#### [TASK INSTRUCTIONS]
Using the data below, copy out all lines with the word "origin".

#### [STORED DATA]
-----
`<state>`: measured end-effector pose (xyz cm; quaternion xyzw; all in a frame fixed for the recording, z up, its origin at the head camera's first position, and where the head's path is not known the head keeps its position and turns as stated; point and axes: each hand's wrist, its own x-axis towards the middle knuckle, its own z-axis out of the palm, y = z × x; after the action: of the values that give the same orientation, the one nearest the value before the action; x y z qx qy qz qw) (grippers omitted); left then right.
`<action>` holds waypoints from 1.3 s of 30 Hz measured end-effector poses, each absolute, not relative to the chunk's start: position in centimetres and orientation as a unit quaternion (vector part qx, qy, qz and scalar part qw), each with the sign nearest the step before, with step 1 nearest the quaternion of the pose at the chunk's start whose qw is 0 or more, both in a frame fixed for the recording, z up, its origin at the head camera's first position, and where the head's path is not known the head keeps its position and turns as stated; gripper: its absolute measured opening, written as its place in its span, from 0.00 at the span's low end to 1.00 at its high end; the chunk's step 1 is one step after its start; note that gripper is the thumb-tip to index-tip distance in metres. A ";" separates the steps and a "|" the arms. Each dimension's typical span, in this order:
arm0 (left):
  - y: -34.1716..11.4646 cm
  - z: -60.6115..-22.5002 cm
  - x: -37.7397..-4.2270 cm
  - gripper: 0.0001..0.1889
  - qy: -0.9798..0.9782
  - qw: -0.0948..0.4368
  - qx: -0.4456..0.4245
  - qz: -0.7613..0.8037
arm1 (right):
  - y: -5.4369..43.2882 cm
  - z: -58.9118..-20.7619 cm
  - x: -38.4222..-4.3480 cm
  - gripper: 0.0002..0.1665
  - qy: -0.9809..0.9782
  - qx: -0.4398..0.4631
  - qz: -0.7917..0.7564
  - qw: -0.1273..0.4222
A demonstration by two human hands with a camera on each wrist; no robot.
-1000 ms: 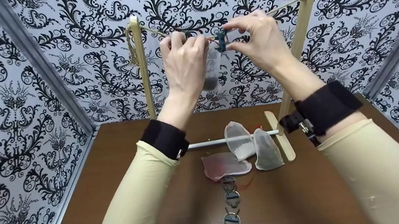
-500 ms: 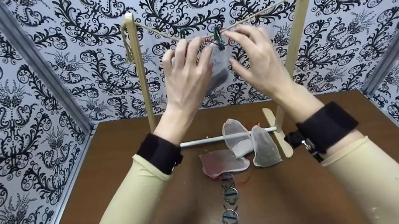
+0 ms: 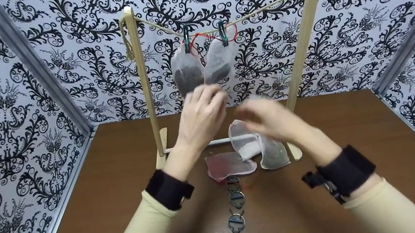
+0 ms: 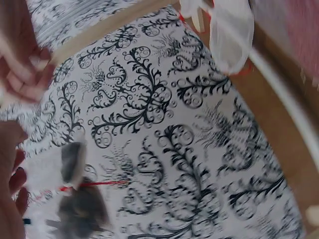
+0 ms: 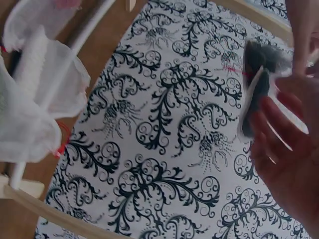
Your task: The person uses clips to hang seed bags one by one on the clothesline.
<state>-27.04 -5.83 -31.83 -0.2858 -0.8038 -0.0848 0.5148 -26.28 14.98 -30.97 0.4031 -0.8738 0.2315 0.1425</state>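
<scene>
Two sheer mesh bags with dark contents, a left bag (image 3: 187,70) and a right bag (image 3: 218,63), hang from a rope (image 3: 271,7). Dark green clips, one left (image 3: 186,38) and one right (image 3: 222,34), grip their tops over the rope. Red drawstrings loop beside the clips. My left hand (image 3: 200,115) is just below the bags, fingers loosely bent and holding nothing. Blurred by motion, my right hand (image 3: 271,119) is lower right of them, its bent fingers (image 5: 274,117) also holding nothing. It partly covers the bags on the table.
Wooden posts (image 3: 142,81) hold the rope, joined low down by a white rod (image 3: 225,141). On the brown table (image 3: 328,130) lie a bag of white grains (image 3: 249,150), a greyish bag (image 3: 274,155) and a reddish bag (image 3: 222,166). Several clips (image 3: 236,221) form a row in front.
Both hands have let go of the clip and bag at the rope and moved down. The right bag now hangs by its clip beside the left one, both in plain sight.
</scene>
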 end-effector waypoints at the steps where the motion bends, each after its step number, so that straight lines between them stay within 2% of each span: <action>1: -6.0 -32.6 -27.0 0.04 -0.820 0.476 -0.300 -0.105 | 15.0 -31.9 -25.9 0.21 -0.874 0.416 0.226 0.111; 6: -6.5 -37.2 -26.5 0.08 -0.894 0.258 -0.342 -0.133 | 14.4 -37.7 -24.4 0.13 -0.857 0.481 0.186 0.020; 9: -6.4 -40.2 -25.9 0.11 -0.922 0.132 -0.336 -0.139 | 14.1 -40.8 -23.2 0.11 -0.858 0.485 0.167 -0.030; 11: -6.3 -42.0 -25.5 0.14 -0.932 0.071 -0.321 -0.154 | 14.0 -42.2 -22.2 0.11 -0.861 0.480 0.157 -0.061; 13: -6.2 -43.7 -25.2 0.16 -0.934 0.040 -0.307 -0.178 | 13.9 -43.2 -21.1 0.13 -0.866 0.474 0.142 -0.073; 18: -6.1 -46.8 -24.4 0.15 -0.933 0.051 -0.294 -0.200 | 13.6 -44.6 -18.6 0.16 -0.875 0.456 0.133 -0.092; 23: -6.5 -47.8 -23.7 0.14 -0.944 0.067 -0.265 -0.184 | 13.6 -45.7 -17.4 0.16 -0.868 0.467 0.146 -0.090; 29: -7.6 -48.0 -23.4 0.17 -0.964 0.085 -0.205 -0.146 | 15.0 -46.7 -17.9 0.15 -0.870 0.448 0.194 -0.063; 36: -8.9 -48.9 -22.9 0.17 -0.965 0.169 -0.161 -0.122 | 17.4 -47.4 -19.3 0.12 -0.911 0.347 0.217 -0.041; 39: -9.1 -49.1 -22.8 0.17 -0.967 0.180 -0.137 -0.118 | 18.4 -47.6 -19.7 0.13 -0.929 0.303 0.210 -0.023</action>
<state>-22.78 -9.10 -49.08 -0.1373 -0.9669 -0.1181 0.1798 -19.70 18.39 -47.58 0.3030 -0.9292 0.2105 -0.0234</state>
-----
#### [EXPECTED ANSWER]
`<state>`: measured end-effector pose (xyz cm; quaternion xyzw; all in a frame fixed for the recording, z up, its origin at the head camera's first position, and where the head's path is not known the head keeps its position and turns as stated; point and axes: each hand's wrist, its own x-axis towards the middle knuckle, its own z-axis out of the palm, y = z × x; after the action: of the values that give the same orientation, the one nearest the value before the action; x y z qx qy qz qw) (grippers omitted); left then right.
`<action>` holds waypoints from 1.3 s of 30 Hz measured end-effector poses, each absolute, not relative to the chunk's start: position in centimetres and orientation as a unit quaternion (vector part qx, qy, qz and scalar part qw), each with the sign nearest the step before, with step 1 nearest the quaternion of the pose at the chunk's start whose qw is 0 or more, both in a frame fixed for the recording, z up, its origin at the head camera's first position, and where the head's path is not known the head keeps its position and turns as stated; gripper: its absolute measured opening, written as its place in its span, from 0.00 at the span's low end to 1.00 at its high end; the chunk's step 1 is one step after its start; note that gripper is the thumb-tip to index-tip distance in metres. A ";" separates the steps and a "|" the arms. Each dimension's typical span, in this order:

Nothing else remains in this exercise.